«Riforma del fisco in primo piano e stavolta non deciderà Tremonti»

nostro inviato a Bucarest

Passata la nottata e arrivato il day after della «sberla», Silvio Berlusconi inizia vagamente a metabolizzare il colpo. Il Cavaliere, certo, resta nero, nonostante il sorriso che riesce a sfoggiare quando a metà mattina incrocia i giornalisti nella hall dell’hotel Intercontinental di Bucarest. Come la sera prima, infatti, nasconde dietro un buon umore di facciata e qualche battuta quel che davvero gli passa per la testa. «Ho fatto una riunione perché volevo fissare la data del mio funerale – dice ai cronisti – ma nei prossimi giorni ho troppi impegni e quindi rimandiamo».
Il messaggio è chiaro: Berlusconi non molla e non farà passi indietro. Tutto il resto, però, è possibile. A partire da un deciso rilancio dell’azione di governo sul fronte economico, con al primo punto la riforma fiscale. Il Cavaliere – e ne parla anche nella telefonata mattutina con Umberto Bossi – è infatti convinto che sia arrivato il momento di un chiarimento definitivo con Giulio Tremonti. «Deve decidere – è il senso dei ragionamenti del premier – se è della partita anche lui oppure no». Traduzione: questa volta se ci si impegna su una riforma o su un provvedimento non gli sarà permesso di sfilarsi in corso d’opera con la solita litania del rigore dei conti. Il rigore – lo ripete spesso Berlusconi nelle sue conversazioni private – è stato sicuramente un merito di Tremonti, ma è arrivato il momento di mettere in atto politiche per la crescita. Che devono essere decise a Palazzo Chigi e non al ministero dell’Economia.
Il precedente, che ha fatto perdere la pazienza anche a uno solitamente calmo come Gianni Letta, è quello del decreto sullo Sviluppo visto che tutte le riunioni si sono tenute a via XX Settembre. Insomma, secondo Berlusconi è arrivato il momento di creare una vera e propria cabina di regia che potrebbe essere composta da qualche economista e qualche ministro. Comunque un gruppo ristretto che possa prendere decisioni concrete e rapide. Un’idea su cui il premier pare intenzionato a non far passi indietro tanto che in una delle tante conversazioni private degli ultimi giorni all’interlocutore che gli obiettava che Giulio non avrebbe mai accettato ha risposto in maniera piuttosto tranchant: vorrà dire che questa volta sarò io ad accettare le sue dimissioni.

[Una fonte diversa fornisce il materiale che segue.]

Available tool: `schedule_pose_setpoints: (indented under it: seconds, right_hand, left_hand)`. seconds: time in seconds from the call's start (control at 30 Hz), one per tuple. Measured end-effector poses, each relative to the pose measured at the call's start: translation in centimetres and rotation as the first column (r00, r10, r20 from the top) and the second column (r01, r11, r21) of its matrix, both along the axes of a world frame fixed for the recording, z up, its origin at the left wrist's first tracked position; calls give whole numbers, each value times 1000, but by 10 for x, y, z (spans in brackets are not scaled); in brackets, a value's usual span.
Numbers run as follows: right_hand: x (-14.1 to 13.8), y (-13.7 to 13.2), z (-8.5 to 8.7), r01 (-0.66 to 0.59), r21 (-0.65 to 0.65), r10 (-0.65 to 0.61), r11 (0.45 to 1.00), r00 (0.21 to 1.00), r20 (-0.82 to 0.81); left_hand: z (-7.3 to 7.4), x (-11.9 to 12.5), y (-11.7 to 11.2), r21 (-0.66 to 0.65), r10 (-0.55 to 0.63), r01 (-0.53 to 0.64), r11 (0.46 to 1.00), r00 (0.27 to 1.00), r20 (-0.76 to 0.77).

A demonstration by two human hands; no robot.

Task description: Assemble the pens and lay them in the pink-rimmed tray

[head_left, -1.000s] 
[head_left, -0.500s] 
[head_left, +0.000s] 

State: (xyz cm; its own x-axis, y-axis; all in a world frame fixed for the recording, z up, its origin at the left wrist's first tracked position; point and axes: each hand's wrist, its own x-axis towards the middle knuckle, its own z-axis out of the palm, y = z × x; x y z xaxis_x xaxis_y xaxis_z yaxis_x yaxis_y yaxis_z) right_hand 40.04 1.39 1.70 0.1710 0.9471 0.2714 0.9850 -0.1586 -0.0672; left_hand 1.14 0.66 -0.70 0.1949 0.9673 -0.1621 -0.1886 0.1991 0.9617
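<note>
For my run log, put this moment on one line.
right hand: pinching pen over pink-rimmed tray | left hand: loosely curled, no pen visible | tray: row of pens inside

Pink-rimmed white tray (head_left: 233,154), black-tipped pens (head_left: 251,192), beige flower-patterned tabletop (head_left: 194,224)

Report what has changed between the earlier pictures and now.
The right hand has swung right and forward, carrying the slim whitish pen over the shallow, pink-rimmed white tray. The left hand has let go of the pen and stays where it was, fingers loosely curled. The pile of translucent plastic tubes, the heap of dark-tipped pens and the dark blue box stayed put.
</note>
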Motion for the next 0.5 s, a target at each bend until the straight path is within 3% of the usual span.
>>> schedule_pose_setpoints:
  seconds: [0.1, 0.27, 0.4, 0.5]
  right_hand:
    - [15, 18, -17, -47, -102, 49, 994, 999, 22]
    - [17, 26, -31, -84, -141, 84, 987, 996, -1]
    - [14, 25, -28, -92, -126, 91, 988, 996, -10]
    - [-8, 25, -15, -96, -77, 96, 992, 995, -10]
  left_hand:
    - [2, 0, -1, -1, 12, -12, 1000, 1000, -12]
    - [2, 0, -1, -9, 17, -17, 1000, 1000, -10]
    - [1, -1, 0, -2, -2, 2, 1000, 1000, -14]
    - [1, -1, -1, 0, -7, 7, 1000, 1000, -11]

Non a caso il Cavaliere torna sull’argomento anche nel pomeriggio, durante il ricevimento nei giardini del Quirinale per la festa della Repubblica: «Al primo punto dell’agenda c’è la riforma del fisco. E non è Tremonti che decide, lui propone». Piuttosto eloquente.

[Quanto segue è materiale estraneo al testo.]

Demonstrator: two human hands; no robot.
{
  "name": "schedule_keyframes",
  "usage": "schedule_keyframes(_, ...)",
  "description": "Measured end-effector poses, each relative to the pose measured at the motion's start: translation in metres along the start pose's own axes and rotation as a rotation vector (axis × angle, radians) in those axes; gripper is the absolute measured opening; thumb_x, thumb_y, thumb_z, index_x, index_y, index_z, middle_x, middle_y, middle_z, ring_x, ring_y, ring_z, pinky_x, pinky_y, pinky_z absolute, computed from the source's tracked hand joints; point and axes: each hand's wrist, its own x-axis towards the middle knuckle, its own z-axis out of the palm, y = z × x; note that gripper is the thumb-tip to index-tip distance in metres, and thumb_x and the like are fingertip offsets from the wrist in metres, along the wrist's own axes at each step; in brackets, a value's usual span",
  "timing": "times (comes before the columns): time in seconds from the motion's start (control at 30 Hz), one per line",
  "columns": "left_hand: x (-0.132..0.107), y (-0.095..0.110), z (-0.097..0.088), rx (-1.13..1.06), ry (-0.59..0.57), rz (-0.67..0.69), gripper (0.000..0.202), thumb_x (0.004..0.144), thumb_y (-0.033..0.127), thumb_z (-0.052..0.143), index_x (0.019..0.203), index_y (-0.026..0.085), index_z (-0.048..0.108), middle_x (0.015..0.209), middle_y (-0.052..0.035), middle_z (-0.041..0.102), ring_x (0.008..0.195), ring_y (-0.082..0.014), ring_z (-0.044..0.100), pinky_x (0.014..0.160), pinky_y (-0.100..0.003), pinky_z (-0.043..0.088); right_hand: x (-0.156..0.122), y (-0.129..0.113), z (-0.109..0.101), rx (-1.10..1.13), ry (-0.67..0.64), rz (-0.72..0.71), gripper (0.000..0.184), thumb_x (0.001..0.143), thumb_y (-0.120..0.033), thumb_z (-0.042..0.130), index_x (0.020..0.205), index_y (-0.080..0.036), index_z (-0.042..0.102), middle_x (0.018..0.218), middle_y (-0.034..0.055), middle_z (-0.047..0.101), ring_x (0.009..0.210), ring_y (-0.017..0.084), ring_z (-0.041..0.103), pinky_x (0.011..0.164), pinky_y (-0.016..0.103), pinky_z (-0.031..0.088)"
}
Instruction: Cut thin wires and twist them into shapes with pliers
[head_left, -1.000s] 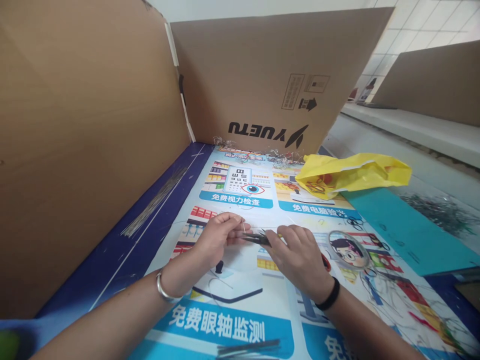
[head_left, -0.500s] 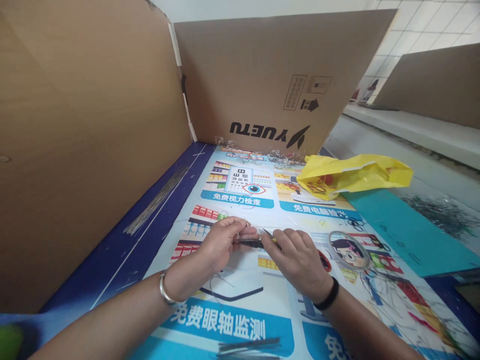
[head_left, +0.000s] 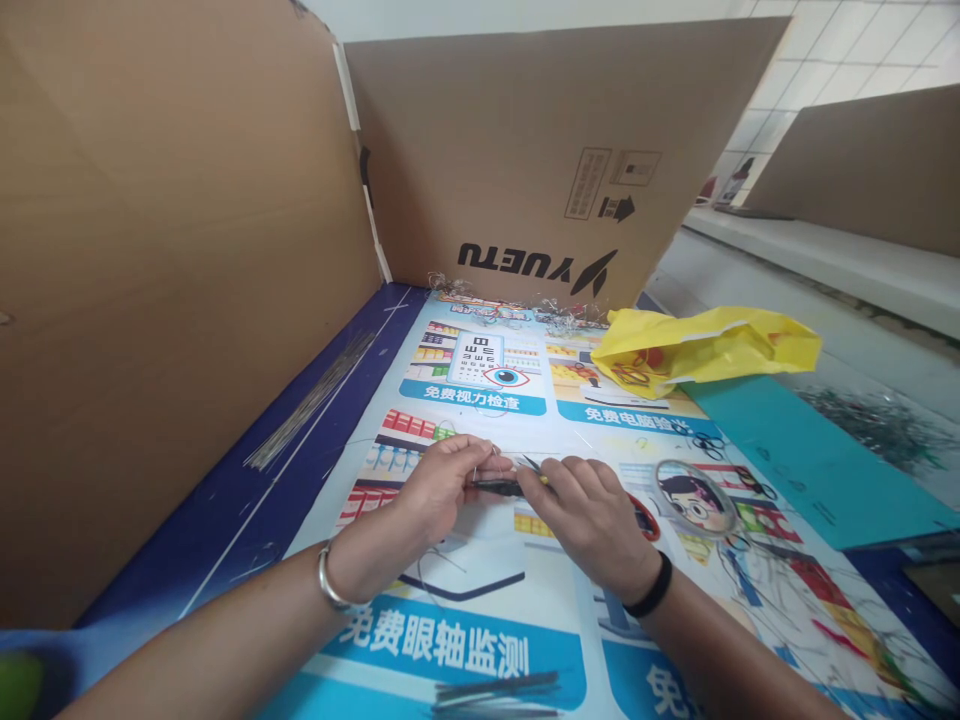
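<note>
My left hand point(head_left: 439, 487) pinches a thin metal wire point(head_left: 475, 470) between thumb and fingers, just above the printed poster point(head_left: 480, 560) that covers the table. My right hand point(head_left: 592, 515) is closed around small dark pliers point(head_left: 501, 487), whose tip meets the wire at my left fingertips. The two hands almost touch at the middle of the poster. A silver bangle is on my left wrist and a black band on my right.
Cardboard walls point(head_left: 172, 250) stand at the left and back. A bundle of straight wires point(head_left: 311, 400) lies at the left wall. A yellow plastic bag point(head_left: 701, 350) sits back right, beside a teal sheet point(head_left: 795, 450). Dark wire pieces point(head_left: 495, 690) lie near the front edge.
My left hand has shifted slightly right and closed in on the pliers' tip. The pliers now lie more level between the hands. Little has changed in the last half second.
</note>
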Motion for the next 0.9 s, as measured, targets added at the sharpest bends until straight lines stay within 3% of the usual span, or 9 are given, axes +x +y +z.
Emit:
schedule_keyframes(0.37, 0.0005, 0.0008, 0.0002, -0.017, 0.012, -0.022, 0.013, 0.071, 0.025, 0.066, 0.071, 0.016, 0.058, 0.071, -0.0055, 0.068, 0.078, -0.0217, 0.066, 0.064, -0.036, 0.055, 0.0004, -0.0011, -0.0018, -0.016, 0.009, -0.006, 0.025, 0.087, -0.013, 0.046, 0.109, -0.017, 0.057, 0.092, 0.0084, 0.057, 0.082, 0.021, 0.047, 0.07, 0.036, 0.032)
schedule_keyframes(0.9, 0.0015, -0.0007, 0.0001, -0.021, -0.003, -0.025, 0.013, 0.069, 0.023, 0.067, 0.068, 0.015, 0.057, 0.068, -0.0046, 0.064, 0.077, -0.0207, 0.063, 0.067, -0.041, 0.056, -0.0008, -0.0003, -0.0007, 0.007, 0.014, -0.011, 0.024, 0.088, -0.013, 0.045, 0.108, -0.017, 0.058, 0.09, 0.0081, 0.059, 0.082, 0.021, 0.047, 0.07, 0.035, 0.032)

Ma tutto può succedere anche sul fronte del Pdl. Perché se è vero che un cambio della guardia al vertice è in questo momento difficile da realizzare bisogna anche tenere conto dei movimenti tellurici che stanno scuotendo il partito dalle fondamenta. Insomma, non è detto che una «rivoluzione» a breve non sia possibile, tanto che c’è chi spiega il rinvio dell’ufficio di presidenza del Pdl a questa sera come un modo per prendere tempo ed avere le idee più chiare sul da farsi. Sul tavolo c’è anche l’ipotesi di aprire alle primarie perché, dice il premier, «personalmente sono per tutto ciò che è espressione dell’opinione pubblica» e «se la gente sceglie viene fuori quello che piace alla gente» anche «se mi sono sempre chiesto come fai a sapere chi viene a votare. A sinistra hanno funzionato perché sono venuti fuori candidati che non appartengono al Pd. Il Pd ha perso le primarie».

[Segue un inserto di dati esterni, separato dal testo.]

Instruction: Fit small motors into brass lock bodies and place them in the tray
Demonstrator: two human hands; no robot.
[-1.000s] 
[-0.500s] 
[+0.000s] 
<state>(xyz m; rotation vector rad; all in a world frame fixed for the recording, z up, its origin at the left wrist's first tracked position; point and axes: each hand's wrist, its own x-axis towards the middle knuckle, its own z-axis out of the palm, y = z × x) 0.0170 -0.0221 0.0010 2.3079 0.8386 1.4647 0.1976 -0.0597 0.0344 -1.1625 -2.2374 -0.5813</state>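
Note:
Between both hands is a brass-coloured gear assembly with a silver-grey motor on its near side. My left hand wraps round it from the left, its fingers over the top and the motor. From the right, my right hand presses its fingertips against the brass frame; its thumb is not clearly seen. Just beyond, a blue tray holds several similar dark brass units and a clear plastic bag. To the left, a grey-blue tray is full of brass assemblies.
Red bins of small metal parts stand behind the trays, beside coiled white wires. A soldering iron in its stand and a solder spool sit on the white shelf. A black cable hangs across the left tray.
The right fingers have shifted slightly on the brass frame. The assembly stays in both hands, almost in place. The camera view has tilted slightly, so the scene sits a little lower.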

Poi, qualche rimorso per non avere candidato a Napoli Mara Carfagna («con lei avremmo vinto ma non volevamo consegnarla alla camorra») e una certezza: «Abbiamo subito un gol ma stiamo ancora 4 a 1, perché abbiamo vinto politiche, regionali, amministrative, europee e abbiamo ancora due anni di gioco. Quindi...». Quindi, è il senso del suo discorso, si ricomincia da qui.

E dall’ufficio di presidenza del Pdl in programma oggi alle 18. Quanto alla verifica parlamentare sul governo, prevista per l’ultima settimana di giugno, il premier ostenta sicurezza: «Non c’è alcuna preoccupazione, zero virgola zero».